His scientific interests lie mostly in Hydroxylation, Stereochemistry, Catalysis, Photochemistry and Reactivity. Hydroxylation is a subfield of Enzyme that Sam P. de Visser explores. His work carried out in the field of Stereochemistry brings together such families of science as Catalytic cycle, Radical, Propene and Cytochrome P450.
His Catalysis research incorporates themes from Porphyrin, Ligand, Benzene and Dioxygenase. His Photochemistry research includes themes of Chemical reaction, Valence bond theory, Reaction rate constant, Substrate and Double bond. The Reactivity study combines topics in areas such as Spin states, Molecule and Alkane.
His primary scientific interests are in Stereochemistry, Hydroxylation, Reactivity, Photochemistry and Catalysis. His biological study spans a wide range of topics, including Enzyme catalysis, Active site, Heme, Enzyme and Cytochrome P450. Sam P. de Visser works mostly in the field of Hydroxylation, limiting it down to concerns involving Substrate and, occasionally, Reaction mechanism and Halogenation.

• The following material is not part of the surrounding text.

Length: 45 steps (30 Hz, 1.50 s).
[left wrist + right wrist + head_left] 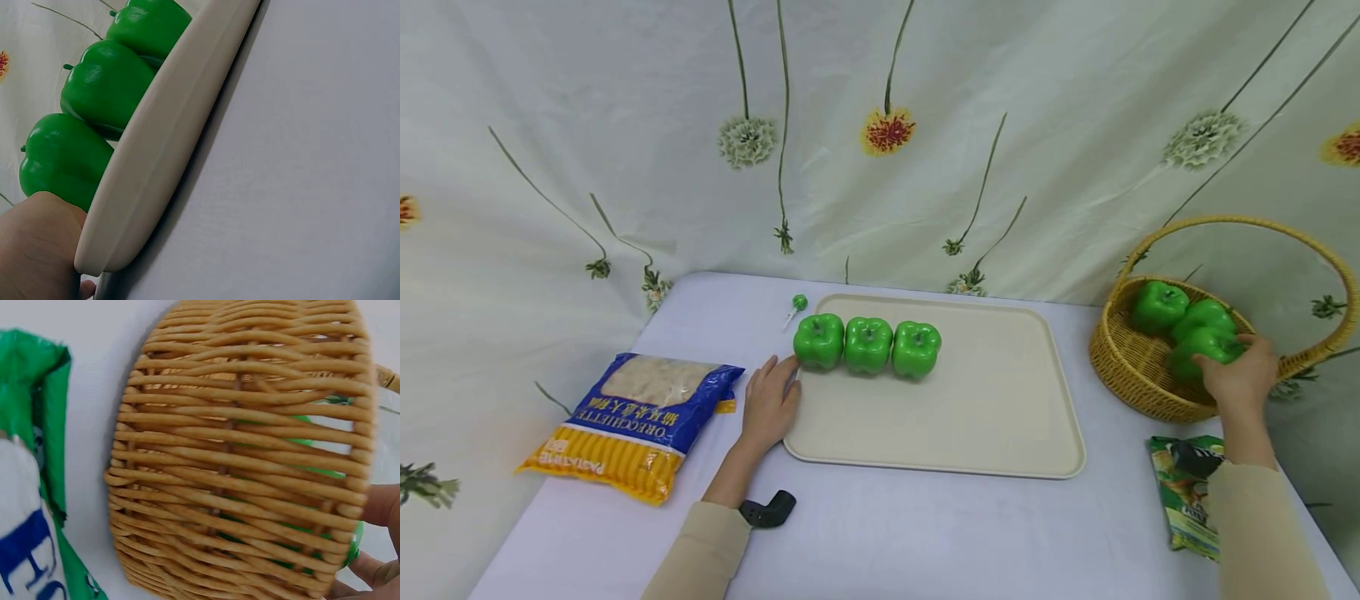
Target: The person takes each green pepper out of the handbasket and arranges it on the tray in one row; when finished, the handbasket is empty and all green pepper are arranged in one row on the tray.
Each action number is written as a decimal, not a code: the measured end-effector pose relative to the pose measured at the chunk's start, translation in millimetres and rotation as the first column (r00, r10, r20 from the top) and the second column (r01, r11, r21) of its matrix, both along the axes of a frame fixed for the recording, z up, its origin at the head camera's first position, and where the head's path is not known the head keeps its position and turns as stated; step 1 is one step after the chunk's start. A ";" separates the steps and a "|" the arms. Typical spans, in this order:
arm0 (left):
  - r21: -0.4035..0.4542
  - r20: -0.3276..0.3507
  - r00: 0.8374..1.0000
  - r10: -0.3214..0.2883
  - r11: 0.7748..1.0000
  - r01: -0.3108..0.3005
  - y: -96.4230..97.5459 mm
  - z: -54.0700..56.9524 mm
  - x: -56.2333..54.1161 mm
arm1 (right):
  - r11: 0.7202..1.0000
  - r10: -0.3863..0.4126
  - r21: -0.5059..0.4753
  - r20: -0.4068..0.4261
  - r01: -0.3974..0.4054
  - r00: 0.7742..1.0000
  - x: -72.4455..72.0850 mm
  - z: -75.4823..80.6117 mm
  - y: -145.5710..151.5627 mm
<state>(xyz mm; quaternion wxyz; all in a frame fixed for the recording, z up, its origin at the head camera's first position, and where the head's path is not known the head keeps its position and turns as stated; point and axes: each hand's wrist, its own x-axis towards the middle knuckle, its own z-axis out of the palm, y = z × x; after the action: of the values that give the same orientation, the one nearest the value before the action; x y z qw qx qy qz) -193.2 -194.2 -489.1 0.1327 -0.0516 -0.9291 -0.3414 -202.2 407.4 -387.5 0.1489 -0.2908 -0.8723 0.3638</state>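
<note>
Inside the wicker basket, my right hand grips a green bell pepper. Two more green peppers lie behind it in the basket. The right wrist view shows the basket's woven side, which hides much of the peppers and the hand. My left hand rests with relaxed fingers at the left edge of the beige tray. Just beyond its fingertips, three green bell peppers stand in a row along the tray's back left part.
A blue and yellow bag of orecchiette lies on the left of the white table. A green packet lies in front of the basket, partly behind my right sleeve. Behind the tray's left corner is a small green-headed pick. The basket's handle stands up.
</note>
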 end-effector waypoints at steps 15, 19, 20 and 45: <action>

The various areas that Sam P. de Visser examines in his Reactivity study include Medicinal chemistry, Coordination sphere, Manganese, Hydrogen atom abstraction and Computational chemistry. His Photochemistry research integrates issues from Singlet state, Ligand and Density functional theory. The study incorporates disciplines such as Combinatorial chemistry and Oxygen in addition to Catalysis.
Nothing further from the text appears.